Click the Schema tab to view the details of the schema that is bundled with the layer. The HRN of the schema is also specified in the layer configuration file. As you learned in Verify your credentials, an HRN identifies a resource such as a catalog or a schema. Client applications can use the schema HRN to discover the associated artifacts for processing and decoding data using the schema's specifications and language bindings. The platform portal itself uses the schema artifacts to decode the partition contents and display their values in the Inspect tab.

The newly created catalog is empty, so there are no partitions to decode.

Also, you can verify the catalog layer configuration with the olp catalog layer show command as follows:

olp catalog layer show {{YOUR_CATALOG_HRN}} sdii-message-archive \
    --scope {{YOUR_PROJECT_HRN}}

We use public catalogs as the data source in further tutorials. Link the hrn:here-cn:data::olp-cn-here:here-map-content-china-2 public catalog to your project to be able to access this catalog in the scope of the project.

To do this, use the olp project resource link command.

Replace {{PUBLIC_CATALOG_HRN}} with hrn:here-cn:data::olp-cn-here:here-map-content-china-2 and {{YOUR_PROJECT_HRN}} with the HRN of your project in the following command, then execute it:

olp project resource link {{YOUR_PROJECT_HRN}} {{PUBLIC_CATALOG_HRN}}

If your command is successful, the CLI returns the following message:


Project resource hrn:here-cn:data::olp-cn-here:here-map-content-china-2 has been linked.

To verify that the public catalog has been successfully linked to the project, execute the olp project resource list command as follows:

olp project resource list {{YOUR_PROJECT_HRN}}

If your command is successful, the CLI returns the following message:


Available resources in the project:

HRN                                                                                                Type           Relation
hrn:here-cn:data::olp-cn-here:here-map-content-china-2                                                                catalog        reference
{{YOUR_CATALOG_HRN}}                                                                               catalog        home

Notice that there are other types of resources, like pipelines and schemas, which can be associated with the project, but in this tutorial we link only catalogs. Also, there are different types of relations between a project and the resources associated with it.

If a resource is created in the scope of the project, the relation type is "home". If you link a public catalog to the project, the relation type is "reference".
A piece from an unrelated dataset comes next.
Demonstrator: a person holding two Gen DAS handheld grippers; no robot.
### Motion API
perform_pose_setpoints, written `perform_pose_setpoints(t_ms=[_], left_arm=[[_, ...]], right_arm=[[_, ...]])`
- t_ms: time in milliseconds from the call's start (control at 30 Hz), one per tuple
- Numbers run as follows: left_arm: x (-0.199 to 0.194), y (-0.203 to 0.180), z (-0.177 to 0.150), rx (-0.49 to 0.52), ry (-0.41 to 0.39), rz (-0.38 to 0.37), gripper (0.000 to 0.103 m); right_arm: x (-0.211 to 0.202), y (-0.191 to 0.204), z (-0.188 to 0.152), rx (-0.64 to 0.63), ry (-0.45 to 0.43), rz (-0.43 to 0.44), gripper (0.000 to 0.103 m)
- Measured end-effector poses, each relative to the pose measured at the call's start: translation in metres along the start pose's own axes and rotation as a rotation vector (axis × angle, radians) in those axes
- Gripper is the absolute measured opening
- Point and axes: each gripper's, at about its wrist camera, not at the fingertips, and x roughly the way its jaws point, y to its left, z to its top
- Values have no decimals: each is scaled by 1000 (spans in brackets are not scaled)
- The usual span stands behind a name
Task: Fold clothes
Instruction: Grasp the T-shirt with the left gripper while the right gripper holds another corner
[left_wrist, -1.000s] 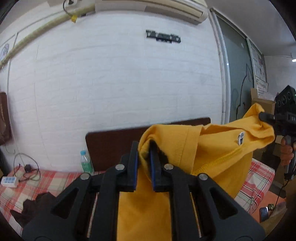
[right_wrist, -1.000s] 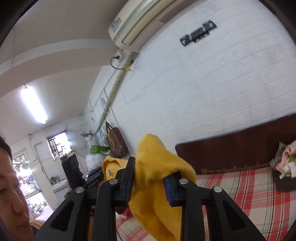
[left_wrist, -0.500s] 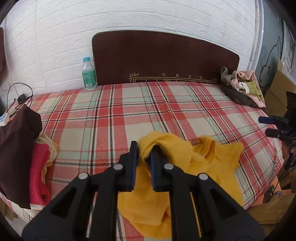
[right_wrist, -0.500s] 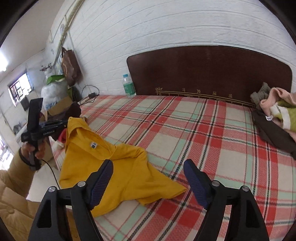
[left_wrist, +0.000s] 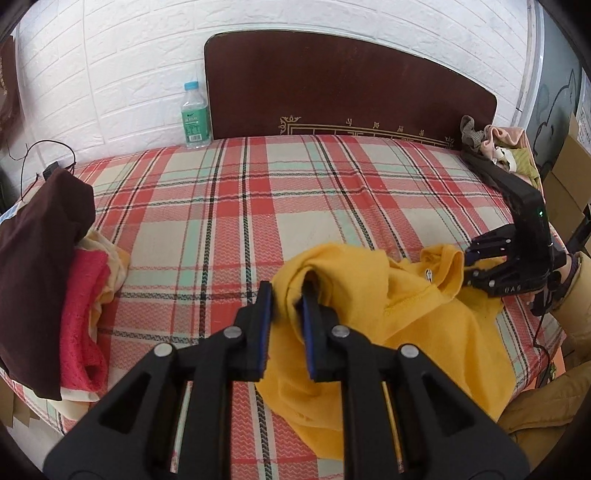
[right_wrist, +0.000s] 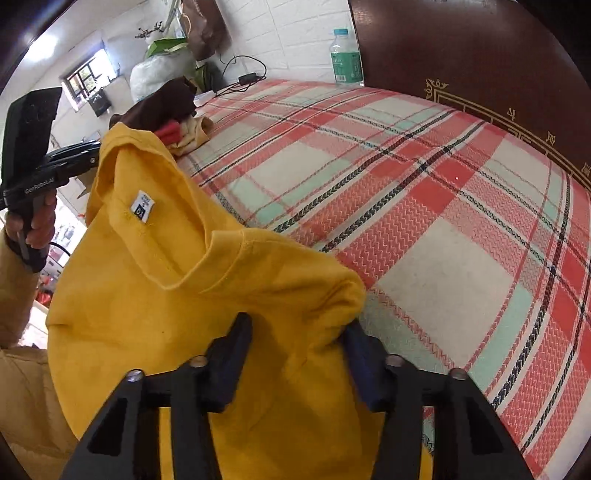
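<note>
On the near edge of the plaid bed (left_wrist: 295, 192), one yellow shirt (left_wrist: 424, 332) lies bunched.
Two grippers tilt down: left gripper (left_wrist: 286, 325) pinches a shirt fold, jaws easing open; right gripper (right_wrist: 295, 354) is closing, cloth between its jaws. One bottle (left_wrist: 195, 114) stands far left.

Water bottle (left_wrist: 195, 115) beside dark headboard (left_wrist: 347, 85)

Shirt (left_wrist: 424, 325) crumpled on the bed's (left_wrist: 258, 206) near edge, clothes stack (left_wrist: 55, 266) at its left side, bottle (left_wrist: 195, 114) left of the headboard (left_wrist: 343, 85), clothes heap (left_wrist: 495, 147) at the far right corner.
</note>
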Motion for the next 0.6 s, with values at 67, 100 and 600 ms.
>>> perform_pose_setpoints(t_ms=[67, 100, 600], left_arm=[[-3, 2, 2, -13, -12, -13, 16], [-7, 1, 5, -21, -30, -21, 16], [0, -45, 75, 81, -156, -192, 57]], right_arm=[[-17, -4, -4, 65, -31, 21, 9], [-32, -6, -8, 87, -77, 27, 9], [-255, -37, -23, 259, -575, -171, 6]])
You can also verify that the public catalog is shared with your project in the platform portal. To do this, navigate to the "Projects" tab and find {{YOUR_PROJECT_NAME}} from the list.

Open the project and verify that the public catalog previously linked is present in the "Resources" section of your project details page.
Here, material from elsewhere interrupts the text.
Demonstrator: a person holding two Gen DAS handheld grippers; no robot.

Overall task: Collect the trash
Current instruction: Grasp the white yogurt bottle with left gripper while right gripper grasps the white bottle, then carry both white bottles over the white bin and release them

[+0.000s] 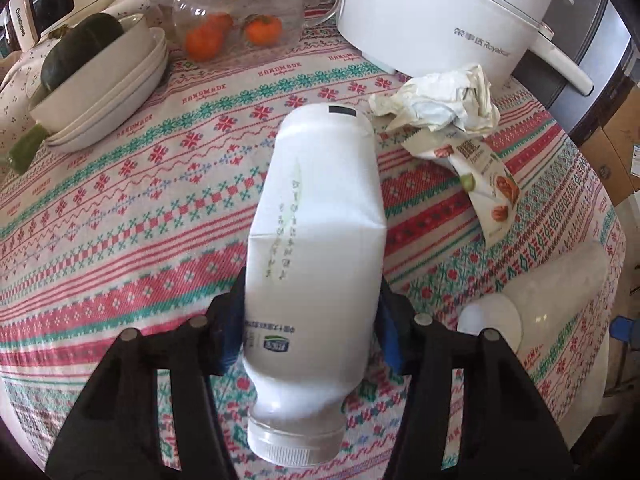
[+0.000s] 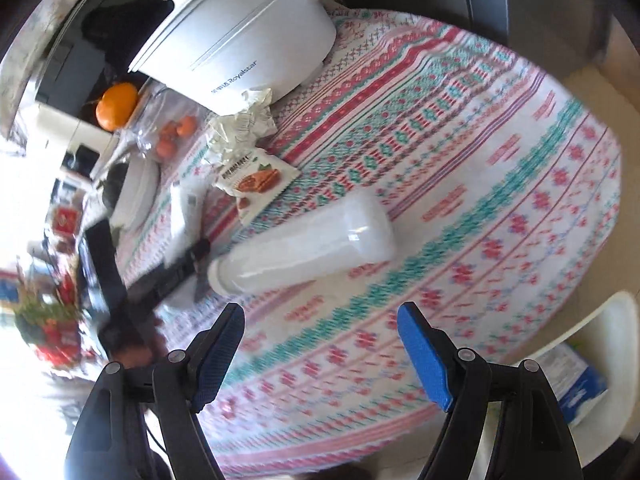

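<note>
- Stacked white bowls (image 1: 100, 92) with a dark green squash (image 1: 80, 50) sit at ten o'clock in the left wrist view, well apart from the trash
- A glass teapot (image 1: 240, 12) with orange fruit behind it stands at twelve o'clock; these look like keepers, not trash
- The left hand-held gripper (image 1: 310, 308) is clenched on a white milk bottle (image 1: 316, 240), blue pads pressing both flanks of its lower body, cap toward the camera and base pointing to twelve o'clock; whether the bottle is lifted off the surface (image 1: 120, 200) I cannot tell
- So the step in hand appears to be the pickup of the first piece of trash; next that bottle needs carrying to a bin, and no bin shows in either view
- A crumpled paper wad (image 1: 440, 100) and a snack wrapper (image 1: 488, 184) lie at two o'clock, just beside the bottle's far end and in front of the white electric pot (image 1: 440, 12)
- A translucent plastic bottle (image 2: 304, 244) lies on its side at eleven o'clock in the blurred right wrist view, near the wrapper
- The right hand-held gripper (image 2: 320, 344) is released, jaws spread wide and holding nothing, the plastic bottle just ahead; its likely next move is to advance and close across that bottle's body
</note>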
You can also inspect the configuration of any catalog accessible to you on the platform portal. To do this, navigate to portal and find your public catalog by name.

Further information

You can use the catalog you created in this tutorial as the output catalog for the streaming application implemented in Run a Stream Application Locally.
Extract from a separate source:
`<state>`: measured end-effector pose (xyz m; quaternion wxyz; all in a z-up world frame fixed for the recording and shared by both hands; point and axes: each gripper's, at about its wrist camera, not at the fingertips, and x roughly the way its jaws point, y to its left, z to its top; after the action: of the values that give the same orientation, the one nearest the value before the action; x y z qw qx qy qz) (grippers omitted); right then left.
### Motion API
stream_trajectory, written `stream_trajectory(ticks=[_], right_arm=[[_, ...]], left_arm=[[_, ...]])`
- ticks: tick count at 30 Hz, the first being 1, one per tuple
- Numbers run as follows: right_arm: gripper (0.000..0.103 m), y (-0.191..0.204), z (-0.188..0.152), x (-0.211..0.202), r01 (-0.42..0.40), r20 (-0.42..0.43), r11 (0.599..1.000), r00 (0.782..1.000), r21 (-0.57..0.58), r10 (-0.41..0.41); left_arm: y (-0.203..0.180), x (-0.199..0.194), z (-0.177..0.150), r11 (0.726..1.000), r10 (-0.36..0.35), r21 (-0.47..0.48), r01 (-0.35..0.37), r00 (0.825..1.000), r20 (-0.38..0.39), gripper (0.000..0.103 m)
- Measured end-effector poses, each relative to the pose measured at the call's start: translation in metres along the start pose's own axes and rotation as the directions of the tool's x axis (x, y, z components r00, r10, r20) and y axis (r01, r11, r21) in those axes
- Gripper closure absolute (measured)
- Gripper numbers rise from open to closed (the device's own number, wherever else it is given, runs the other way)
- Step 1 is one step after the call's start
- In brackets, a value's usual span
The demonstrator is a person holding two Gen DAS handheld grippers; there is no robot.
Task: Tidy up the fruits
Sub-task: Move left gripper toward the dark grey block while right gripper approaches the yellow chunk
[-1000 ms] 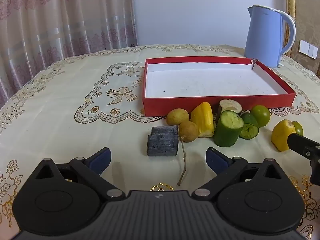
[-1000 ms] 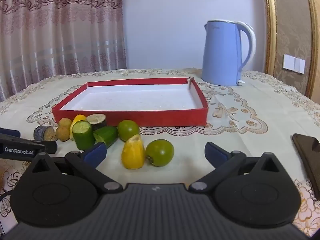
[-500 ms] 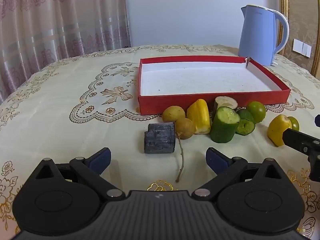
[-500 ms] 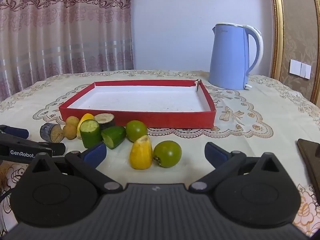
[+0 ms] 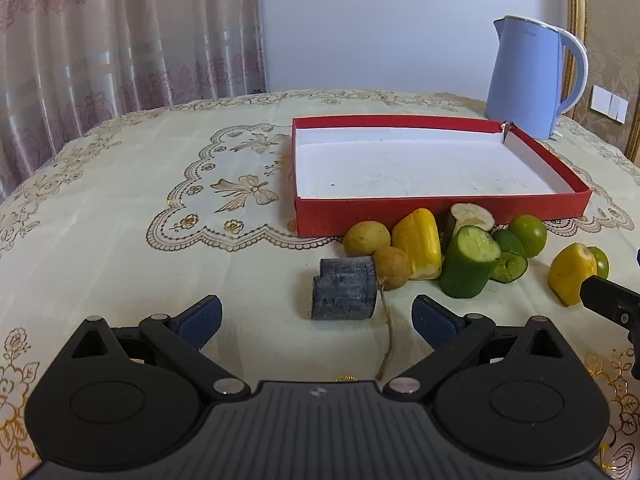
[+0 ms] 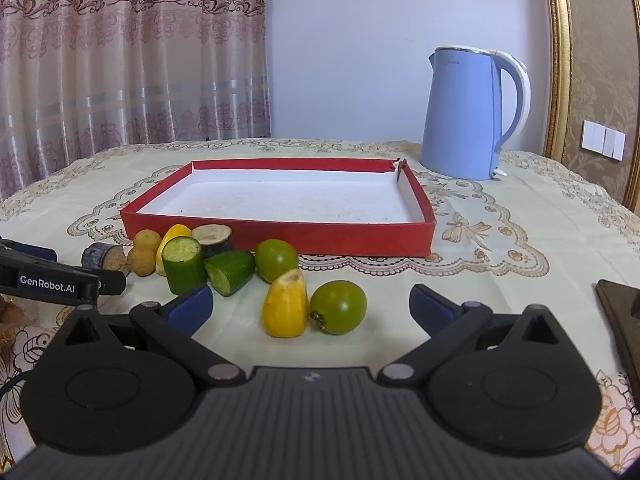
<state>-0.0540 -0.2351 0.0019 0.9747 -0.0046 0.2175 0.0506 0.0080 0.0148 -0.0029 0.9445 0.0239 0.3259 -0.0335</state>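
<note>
So, current state:
fruits: all on the tablecloth [image 5: 120, 240], none in the red tray [image 5: 440, 210]; tray sits past the pile, ahead of both sets of jaws.
left gripper [image 5: 316, 318]: jaws spread wide, pinching nothing.
dark cut chunk [image 5: 345, 294]: just ahead of the gap between the left jaws, lying on its side.
two brown round fruits [image 5: 392, 266]: touching the chunk's far-right side; a dry stem [image 5: 387, 332] trails back into the left gap.
yellow piece [image 5: 418, 244], cucumber stub [image 5: 470, 262]: ahead-right of the left jaws, packed together.
right gripper [image 6: 310, 306]: jaws spread, empty.
yellow wedge [image 6: 286, 304] + green round fruit [image 6: 339, 306]: touching each other, just ahead of the right gap.
cucumber pieces [image 6: 230, 266]: ahead of the right gripper's left finger.
blue kettle [image 6: 468, 116]: beyond the tray's far-right corner.
dark flat object [image 6: 620, 320]: outside the right jaw, cropped, can't identify.
</note>
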Motion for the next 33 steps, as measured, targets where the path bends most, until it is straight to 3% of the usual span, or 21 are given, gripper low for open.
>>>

For more details on projects, see Manage Projects.

For more details on OLP CLI project access management commands, see the relevant sections in Project Access Commands.

For more details on OLP CLI project management commands, see the relevant sections in Project Commands.

For more details on OLP CLI catalog commands, see the relevant Catalog Commands.

If you want to see schema decoding in action over a non-spatially partitioned layer (that is, whose partitioning scheme is "generic"), you can inspect the Administrative Locations layer of the HERE Map Content catalog.